*** DATASET ***
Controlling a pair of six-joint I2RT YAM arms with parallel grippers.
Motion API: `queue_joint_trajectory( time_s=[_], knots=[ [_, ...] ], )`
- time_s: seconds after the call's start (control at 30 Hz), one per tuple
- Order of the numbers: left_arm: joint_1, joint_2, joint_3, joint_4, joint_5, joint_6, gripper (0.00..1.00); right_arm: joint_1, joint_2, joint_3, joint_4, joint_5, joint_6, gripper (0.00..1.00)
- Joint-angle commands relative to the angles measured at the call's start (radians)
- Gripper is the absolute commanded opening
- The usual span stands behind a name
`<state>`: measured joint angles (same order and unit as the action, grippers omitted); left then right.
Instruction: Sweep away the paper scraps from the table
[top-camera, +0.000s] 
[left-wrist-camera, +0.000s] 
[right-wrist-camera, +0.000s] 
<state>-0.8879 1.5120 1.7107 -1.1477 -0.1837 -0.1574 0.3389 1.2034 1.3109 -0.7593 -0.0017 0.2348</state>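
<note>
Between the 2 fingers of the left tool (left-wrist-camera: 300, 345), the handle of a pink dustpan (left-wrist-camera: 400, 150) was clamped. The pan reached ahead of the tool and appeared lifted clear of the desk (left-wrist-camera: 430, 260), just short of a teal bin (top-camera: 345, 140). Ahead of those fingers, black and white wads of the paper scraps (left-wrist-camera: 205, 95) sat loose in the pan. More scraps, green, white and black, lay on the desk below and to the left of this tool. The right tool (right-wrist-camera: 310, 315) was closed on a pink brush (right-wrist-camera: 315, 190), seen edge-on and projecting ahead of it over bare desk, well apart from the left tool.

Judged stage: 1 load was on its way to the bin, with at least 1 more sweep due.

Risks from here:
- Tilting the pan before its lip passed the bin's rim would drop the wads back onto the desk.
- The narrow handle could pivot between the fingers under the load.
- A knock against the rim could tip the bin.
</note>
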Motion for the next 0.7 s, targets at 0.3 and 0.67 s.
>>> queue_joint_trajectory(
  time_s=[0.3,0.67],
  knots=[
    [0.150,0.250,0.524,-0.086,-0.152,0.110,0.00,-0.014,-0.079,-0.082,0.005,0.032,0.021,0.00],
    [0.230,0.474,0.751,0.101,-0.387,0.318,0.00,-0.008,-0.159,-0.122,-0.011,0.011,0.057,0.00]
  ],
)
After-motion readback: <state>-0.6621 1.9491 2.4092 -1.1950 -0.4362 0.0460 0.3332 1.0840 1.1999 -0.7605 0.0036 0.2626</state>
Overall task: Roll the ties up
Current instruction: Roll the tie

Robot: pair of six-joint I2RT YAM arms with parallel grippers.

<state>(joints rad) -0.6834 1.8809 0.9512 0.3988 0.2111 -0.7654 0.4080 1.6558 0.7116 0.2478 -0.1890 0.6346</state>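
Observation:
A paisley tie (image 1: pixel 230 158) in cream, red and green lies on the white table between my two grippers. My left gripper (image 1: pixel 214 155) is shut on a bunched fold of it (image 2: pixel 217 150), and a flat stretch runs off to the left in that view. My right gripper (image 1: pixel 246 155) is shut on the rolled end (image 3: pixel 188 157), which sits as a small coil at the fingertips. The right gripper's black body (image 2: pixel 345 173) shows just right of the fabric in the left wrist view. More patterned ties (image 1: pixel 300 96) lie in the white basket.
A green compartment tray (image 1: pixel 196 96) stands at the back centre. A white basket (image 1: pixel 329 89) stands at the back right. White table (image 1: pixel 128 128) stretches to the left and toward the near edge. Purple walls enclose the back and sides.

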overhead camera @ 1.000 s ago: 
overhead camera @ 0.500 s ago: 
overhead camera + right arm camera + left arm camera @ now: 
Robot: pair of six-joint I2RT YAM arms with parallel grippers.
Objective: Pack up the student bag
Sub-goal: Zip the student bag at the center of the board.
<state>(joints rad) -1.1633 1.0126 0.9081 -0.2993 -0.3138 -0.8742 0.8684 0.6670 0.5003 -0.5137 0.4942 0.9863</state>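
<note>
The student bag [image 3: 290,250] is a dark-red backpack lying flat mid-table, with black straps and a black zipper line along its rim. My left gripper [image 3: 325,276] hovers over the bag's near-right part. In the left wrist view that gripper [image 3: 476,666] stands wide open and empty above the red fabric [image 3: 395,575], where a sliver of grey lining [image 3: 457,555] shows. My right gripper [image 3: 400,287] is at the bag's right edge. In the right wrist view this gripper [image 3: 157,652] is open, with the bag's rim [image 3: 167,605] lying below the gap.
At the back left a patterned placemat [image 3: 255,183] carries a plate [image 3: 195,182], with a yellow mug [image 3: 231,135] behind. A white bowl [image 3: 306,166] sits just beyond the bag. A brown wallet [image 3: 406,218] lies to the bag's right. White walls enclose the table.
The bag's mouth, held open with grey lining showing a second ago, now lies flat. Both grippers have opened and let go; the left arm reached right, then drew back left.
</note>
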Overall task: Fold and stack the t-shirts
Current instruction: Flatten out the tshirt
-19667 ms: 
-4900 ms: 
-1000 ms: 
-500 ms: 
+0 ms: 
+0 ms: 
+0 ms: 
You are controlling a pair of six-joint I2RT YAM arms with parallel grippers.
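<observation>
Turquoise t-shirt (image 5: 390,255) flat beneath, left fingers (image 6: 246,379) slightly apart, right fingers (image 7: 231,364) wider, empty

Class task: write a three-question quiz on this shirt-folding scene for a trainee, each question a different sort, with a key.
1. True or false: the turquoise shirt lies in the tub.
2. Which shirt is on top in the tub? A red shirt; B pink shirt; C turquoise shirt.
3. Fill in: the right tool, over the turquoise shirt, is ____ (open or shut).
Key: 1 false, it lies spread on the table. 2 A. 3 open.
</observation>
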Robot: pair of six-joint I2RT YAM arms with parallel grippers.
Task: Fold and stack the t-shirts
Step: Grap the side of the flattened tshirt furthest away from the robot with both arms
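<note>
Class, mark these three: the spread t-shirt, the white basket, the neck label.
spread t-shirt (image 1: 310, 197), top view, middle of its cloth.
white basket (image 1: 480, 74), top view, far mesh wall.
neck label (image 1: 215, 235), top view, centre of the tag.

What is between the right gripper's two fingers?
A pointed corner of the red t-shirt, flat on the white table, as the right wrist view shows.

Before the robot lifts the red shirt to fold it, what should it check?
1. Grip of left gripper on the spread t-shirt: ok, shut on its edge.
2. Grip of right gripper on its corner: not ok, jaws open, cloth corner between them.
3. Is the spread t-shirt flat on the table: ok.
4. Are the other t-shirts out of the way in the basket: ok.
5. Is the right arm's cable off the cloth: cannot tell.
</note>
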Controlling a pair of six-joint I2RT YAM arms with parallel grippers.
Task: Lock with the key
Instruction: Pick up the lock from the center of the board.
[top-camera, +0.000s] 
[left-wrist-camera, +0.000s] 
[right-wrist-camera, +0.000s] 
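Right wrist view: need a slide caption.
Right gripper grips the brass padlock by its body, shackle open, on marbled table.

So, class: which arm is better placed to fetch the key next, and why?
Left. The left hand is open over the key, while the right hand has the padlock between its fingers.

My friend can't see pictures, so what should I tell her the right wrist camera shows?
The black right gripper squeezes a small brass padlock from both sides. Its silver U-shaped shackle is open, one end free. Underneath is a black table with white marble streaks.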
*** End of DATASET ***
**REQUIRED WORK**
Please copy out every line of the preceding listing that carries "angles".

**SOLUTION TO THIS EXERCISE**
- Joint-angle commands relative to the angles measured at the call's start (radians)
`<state>`: measured joint angles (same order and unit as the action, grippers omitted); left then right.

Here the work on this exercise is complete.